Every line of the listing below should come back exactly as written, with no images.

....................

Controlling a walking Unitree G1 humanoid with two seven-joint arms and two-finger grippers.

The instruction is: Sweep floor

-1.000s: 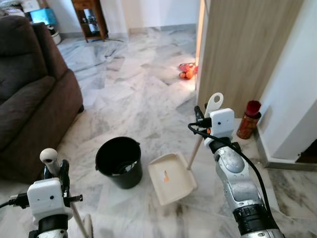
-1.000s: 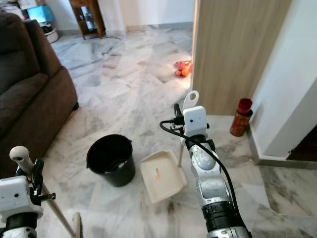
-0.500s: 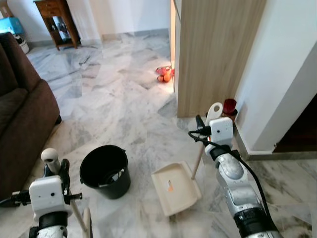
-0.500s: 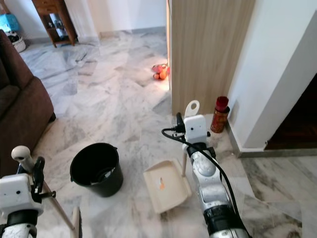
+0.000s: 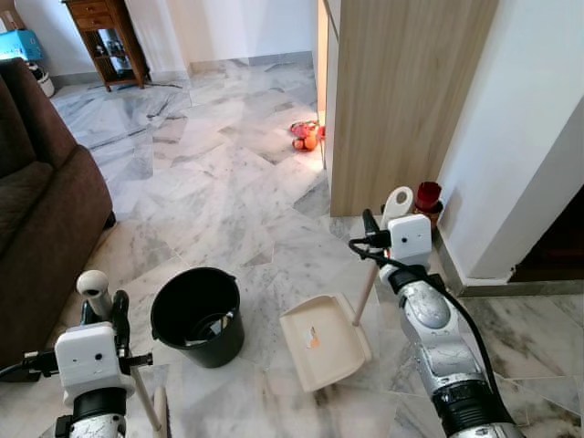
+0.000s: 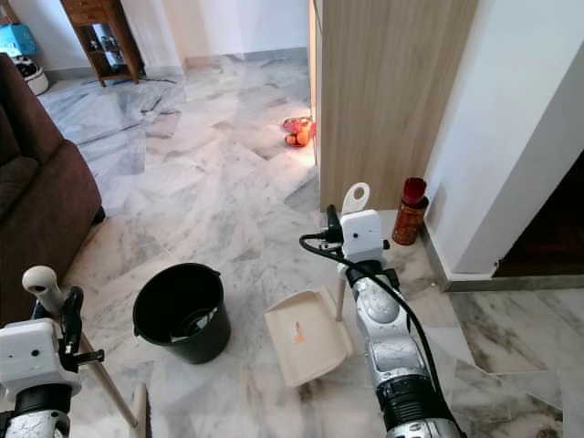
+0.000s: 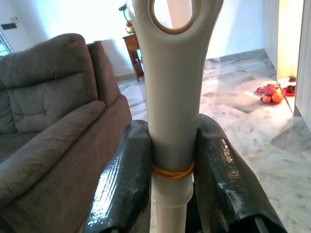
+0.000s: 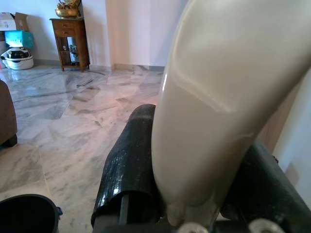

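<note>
A cream dustpan point(image 5: 321, 339) rests on the marble floor with a small orange scrap point(image 5: 313, 343) in it. Its upright handle point(image 5: 394, 203) is held by my right gripper point(image 5: 372, 228), shut on it; the right wrist view shows the handle point(image 8: 218, 111) between the black fingers point(image 8: 127, 165). At the lower left my left gripper point(image 5: 102, 315) is shut on the cream broom handle point(image 5: 94, 288), whose stick point(image 5: 144, 401) slants down to the floor. In the left wrist view the fingers point(image 7: 125, 179) clamp the broom handle point(image 7: 172, 111) just above a rubber band.
A black bucket point(image 5: 197, 315) stands left of the dustpan. A brown sofa point(image 5: 36, 228) fills the left side. A wooden panel point(image 5: 401, 100) and white wall rise at the right, with a red bottle point(image 5: 426, 197) at their foot. Fruit point(image 5: 306, 137) lies on the floor beyond.
The camera has turned right since a second ago, so the sofa slid leftward and the wall came in. Both grippers hold their handles as before; the dustpan stays beside the bucket.
</note>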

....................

Task response:
Controlling a walking Unitree G1 humanoid with two seven-joint arms and two-finger grippers.

The instruction is: Sweep floor

-1.000s: 
-1.000s: 
-0.500s: 
-0.500s: 
+0.000s: 
+0.000s: 
+0.000s: 
+0.000s: 

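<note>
A cream dustpan point(image 5: 321, 339) rests on the marble floor with a small orange scrap point(image 5: 313, 343) in it. Its upright handle point(image 5: 394, 203) is held by my right gripper point(image 5: 372, 228), shut on it; the right wrist view shows the handle point(image 8: 218, 111) between the black fingers point(image 8: 127, 165). At the lower left my left gripper point(image 5: 102, 315) is shut on the cream broom handle point(image 5: 94, 288), whose stick point(image 5: 144, 401) slants down to the floor. In the left wrist view the fingers point(image 7: 125, 179) clamp the broom handle point(image 7: 172, 111) just above a rubber band.
A black bucket point(image 5: 197, 315) stands left of the dustpan. A brown sofa point(image 5: 36, 228) fills the left side. A wooden panel point(image 5: 401, 100) and white wall rise at the right, with a red bottle point(image 5: 426, 197) at their foot. Fruit point(image 5: 306, 137) lies on the floor beyond.
The camera has turned right since a second ago, so the sofa slid leftward and the wall came in. Both grippers hold their handles as before; the dustpan stays beside the bucket.
</note>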

With the answer given, the exercise is closed.